**DATA SHOWN:**
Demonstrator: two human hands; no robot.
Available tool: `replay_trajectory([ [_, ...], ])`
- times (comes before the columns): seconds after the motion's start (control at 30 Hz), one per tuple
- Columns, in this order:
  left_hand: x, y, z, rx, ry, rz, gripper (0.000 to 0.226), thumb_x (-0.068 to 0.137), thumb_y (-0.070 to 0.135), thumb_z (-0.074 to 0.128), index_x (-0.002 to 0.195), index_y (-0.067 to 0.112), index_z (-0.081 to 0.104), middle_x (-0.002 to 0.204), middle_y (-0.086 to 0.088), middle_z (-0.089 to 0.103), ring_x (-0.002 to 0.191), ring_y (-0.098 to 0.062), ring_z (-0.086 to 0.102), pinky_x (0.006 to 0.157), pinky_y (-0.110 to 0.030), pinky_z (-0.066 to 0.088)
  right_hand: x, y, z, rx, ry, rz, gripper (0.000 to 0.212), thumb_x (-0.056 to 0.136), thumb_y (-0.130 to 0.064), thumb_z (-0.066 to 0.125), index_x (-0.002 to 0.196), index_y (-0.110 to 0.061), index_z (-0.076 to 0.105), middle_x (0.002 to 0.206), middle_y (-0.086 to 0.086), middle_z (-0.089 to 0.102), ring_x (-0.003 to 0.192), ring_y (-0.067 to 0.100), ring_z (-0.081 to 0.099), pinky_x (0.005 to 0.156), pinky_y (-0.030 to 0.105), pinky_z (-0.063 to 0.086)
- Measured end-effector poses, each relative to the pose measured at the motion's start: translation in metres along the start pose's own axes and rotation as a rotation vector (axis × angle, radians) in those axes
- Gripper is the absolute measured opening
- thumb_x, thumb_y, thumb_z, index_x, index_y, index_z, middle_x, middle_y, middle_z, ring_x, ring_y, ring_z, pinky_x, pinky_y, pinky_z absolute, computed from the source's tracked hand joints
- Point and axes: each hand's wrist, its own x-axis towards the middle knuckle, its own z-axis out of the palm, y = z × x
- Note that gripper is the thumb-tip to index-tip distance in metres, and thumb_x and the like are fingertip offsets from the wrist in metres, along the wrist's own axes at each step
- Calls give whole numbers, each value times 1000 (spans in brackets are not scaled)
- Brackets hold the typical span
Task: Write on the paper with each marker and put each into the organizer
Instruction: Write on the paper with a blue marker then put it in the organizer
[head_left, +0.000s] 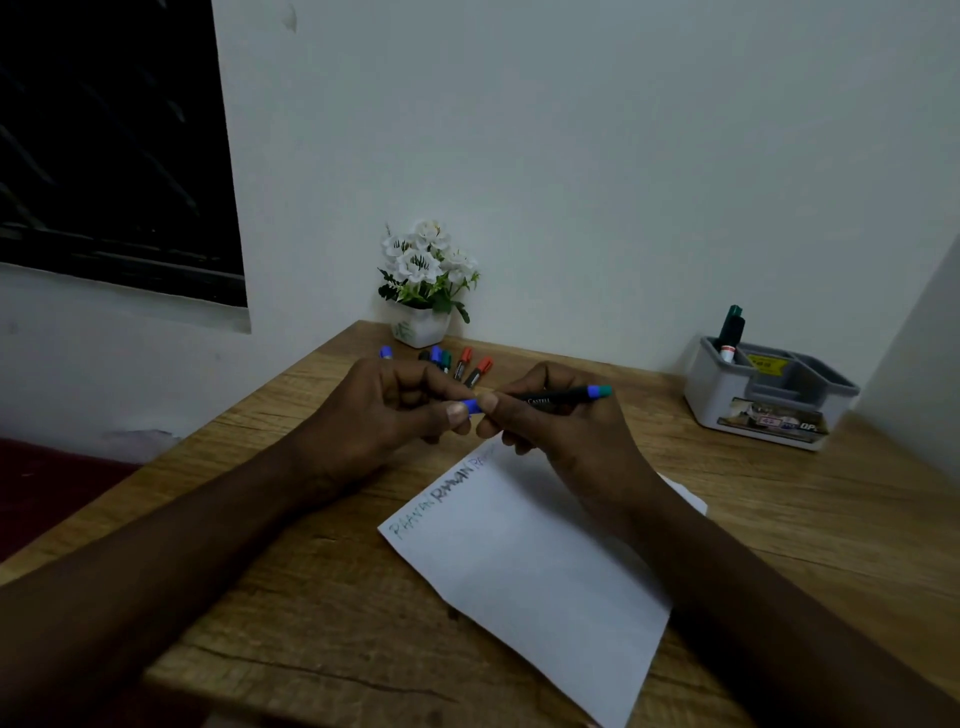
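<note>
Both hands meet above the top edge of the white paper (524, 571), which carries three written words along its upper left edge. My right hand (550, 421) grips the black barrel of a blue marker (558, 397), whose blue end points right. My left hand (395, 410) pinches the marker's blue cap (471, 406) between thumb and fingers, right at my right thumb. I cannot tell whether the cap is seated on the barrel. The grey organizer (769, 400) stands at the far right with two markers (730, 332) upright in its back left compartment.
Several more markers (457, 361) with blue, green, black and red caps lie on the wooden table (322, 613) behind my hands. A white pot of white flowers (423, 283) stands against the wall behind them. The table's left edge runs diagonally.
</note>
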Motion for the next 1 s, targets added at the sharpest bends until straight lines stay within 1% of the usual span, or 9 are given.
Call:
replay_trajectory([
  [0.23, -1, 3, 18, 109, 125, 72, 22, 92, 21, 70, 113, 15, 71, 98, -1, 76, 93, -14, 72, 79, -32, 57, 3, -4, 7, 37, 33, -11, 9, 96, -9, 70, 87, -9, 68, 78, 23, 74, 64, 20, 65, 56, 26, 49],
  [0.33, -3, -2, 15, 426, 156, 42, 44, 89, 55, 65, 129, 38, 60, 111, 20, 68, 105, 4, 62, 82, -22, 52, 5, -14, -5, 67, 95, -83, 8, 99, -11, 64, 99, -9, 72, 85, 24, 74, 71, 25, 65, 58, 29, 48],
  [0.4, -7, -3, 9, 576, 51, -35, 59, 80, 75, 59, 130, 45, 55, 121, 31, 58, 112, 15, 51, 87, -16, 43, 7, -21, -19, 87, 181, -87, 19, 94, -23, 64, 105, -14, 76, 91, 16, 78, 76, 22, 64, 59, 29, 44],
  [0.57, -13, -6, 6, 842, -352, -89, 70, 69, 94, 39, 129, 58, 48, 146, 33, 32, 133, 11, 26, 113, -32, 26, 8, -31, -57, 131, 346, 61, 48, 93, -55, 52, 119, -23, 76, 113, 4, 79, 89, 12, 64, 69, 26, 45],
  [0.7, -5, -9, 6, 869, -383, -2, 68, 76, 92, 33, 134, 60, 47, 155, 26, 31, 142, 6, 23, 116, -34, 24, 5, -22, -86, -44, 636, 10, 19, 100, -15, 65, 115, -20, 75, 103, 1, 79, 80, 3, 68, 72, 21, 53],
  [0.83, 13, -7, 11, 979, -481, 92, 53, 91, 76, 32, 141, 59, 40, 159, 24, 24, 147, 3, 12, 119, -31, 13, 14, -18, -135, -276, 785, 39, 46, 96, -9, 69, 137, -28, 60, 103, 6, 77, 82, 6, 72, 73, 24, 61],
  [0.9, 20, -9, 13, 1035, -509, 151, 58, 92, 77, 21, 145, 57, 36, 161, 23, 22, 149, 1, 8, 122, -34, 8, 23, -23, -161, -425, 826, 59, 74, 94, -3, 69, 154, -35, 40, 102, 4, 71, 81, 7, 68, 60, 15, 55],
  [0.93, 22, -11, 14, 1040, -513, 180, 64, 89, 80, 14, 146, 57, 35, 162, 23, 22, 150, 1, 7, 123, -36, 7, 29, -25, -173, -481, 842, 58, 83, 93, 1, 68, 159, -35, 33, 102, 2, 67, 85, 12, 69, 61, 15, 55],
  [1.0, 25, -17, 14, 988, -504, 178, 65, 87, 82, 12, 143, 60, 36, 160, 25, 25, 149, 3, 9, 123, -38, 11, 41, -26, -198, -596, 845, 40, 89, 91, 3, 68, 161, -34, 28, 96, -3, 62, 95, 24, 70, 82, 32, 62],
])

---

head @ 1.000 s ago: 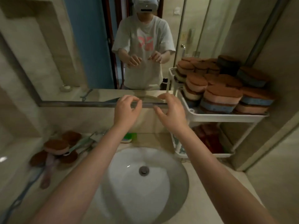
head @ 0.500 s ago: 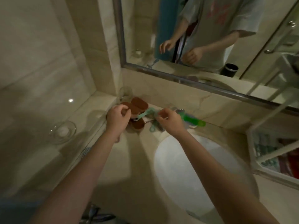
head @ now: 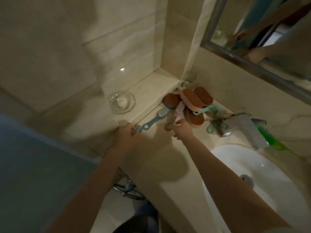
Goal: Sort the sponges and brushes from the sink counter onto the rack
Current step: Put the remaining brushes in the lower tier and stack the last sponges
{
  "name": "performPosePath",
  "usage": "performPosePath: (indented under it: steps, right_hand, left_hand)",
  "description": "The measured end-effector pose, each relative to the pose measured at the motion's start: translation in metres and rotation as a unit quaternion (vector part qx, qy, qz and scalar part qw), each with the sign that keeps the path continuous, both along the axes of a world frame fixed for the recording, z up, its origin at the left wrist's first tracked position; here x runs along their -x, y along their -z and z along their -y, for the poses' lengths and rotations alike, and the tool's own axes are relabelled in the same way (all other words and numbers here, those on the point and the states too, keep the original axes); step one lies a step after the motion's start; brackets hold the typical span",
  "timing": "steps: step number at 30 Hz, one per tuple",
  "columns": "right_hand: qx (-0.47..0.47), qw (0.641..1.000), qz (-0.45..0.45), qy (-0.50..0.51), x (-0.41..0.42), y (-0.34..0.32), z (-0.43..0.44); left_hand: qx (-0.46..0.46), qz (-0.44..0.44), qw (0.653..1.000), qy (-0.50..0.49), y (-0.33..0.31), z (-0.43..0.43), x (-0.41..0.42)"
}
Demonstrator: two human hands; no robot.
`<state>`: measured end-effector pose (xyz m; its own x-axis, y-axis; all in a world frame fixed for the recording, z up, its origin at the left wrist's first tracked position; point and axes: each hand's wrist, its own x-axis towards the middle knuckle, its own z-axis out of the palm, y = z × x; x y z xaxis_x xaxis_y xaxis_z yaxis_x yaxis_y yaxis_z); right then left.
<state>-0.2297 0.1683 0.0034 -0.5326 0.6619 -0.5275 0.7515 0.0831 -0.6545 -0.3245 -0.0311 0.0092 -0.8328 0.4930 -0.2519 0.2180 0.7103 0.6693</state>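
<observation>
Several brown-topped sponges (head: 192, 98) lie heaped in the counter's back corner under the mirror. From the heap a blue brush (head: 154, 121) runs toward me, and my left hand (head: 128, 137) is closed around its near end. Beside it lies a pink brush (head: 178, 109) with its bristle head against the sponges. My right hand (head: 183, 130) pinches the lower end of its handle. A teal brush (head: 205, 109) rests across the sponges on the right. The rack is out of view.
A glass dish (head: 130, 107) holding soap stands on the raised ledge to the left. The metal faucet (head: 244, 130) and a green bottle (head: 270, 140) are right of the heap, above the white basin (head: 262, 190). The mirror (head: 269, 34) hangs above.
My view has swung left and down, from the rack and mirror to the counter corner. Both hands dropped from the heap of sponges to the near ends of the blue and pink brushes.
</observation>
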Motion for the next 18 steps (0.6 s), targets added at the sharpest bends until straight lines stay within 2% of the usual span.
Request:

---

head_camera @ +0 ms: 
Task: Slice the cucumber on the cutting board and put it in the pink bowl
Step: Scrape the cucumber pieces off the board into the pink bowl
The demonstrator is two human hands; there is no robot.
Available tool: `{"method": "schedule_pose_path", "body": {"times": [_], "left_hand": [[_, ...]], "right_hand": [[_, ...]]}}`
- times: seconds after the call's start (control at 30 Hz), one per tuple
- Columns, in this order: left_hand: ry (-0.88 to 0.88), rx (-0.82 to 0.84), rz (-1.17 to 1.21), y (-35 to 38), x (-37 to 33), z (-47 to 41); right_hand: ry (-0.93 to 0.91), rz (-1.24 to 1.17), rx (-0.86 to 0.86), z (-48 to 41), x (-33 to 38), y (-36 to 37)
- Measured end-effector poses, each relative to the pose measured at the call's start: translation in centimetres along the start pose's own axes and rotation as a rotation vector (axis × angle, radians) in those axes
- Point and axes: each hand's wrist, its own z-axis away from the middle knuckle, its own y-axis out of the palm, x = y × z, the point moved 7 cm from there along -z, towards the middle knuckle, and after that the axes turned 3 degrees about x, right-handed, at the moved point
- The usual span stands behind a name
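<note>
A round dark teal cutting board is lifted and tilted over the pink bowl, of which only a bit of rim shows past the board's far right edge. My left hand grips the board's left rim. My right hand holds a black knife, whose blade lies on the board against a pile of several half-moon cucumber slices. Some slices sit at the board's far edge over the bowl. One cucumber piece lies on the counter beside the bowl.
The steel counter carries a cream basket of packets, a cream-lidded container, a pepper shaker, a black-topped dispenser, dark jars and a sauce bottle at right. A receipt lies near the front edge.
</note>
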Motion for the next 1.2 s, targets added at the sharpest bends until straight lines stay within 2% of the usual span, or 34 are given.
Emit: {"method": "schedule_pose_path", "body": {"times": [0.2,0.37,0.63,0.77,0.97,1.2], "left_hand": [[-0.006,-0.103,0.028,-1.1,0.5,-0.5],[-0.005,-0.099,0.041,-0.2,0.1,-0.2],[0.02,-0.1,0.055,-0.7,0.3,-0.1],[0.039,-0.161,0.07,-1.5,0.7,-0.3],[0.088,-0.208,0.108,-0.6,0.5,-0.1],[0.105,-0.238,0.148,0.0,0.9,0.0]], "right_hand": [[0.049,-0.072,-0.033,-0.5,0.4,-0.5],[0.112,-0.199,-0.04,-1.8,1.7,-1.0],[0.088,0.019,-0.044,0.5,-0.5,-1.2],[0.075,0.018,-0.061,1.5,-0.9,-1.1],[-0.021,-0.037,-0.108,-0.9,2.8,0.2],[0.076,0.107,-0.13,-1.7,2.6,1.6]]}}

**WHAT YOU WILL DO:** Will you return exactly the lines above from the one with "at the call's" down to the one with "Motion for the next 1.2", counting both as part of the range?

**ANSWER:**
- Measured end-effector poses, each relative to the pose measured at the call's start: translation in centimetres along the start pose's own axes and rotation as a rotation vector (axis × angle, radians) in those axes
- Point and axes: each hand's wrist, its own z-axis away from the middle knuckle, its own y-axis out of the palm, x = y × z, the point moved 7 cm from there along -z, towards the middle knuckle, and after that the axes turned 3 degrees about x, right-handed, at the moved point
- The usual span stands behind a name
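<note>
A round dark teal cutting board is lifted and tilted over the pink bowl, of which only a bit of rim shows past the board's far right edge. My left hand grips the board's left rim. My right hand holds a black knife, whose blade lies on the board against a pile of several half-moon cucumber slices. Some slices sit at the board's far edge over the bowl. One cucumber piece lies on the counter beside the bowl.
The steel counter carries a cream basket of packets, a cream-lidded container, a pepper shaker, a black-topped dispenser, dark jars and a sauce bottle at right. A receipt lies near the front edge.
</note>
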Motion for the next 1.2 s, targets added at the sharpest bends until straight lines stay within 2% of the usual span, or 34 are given.

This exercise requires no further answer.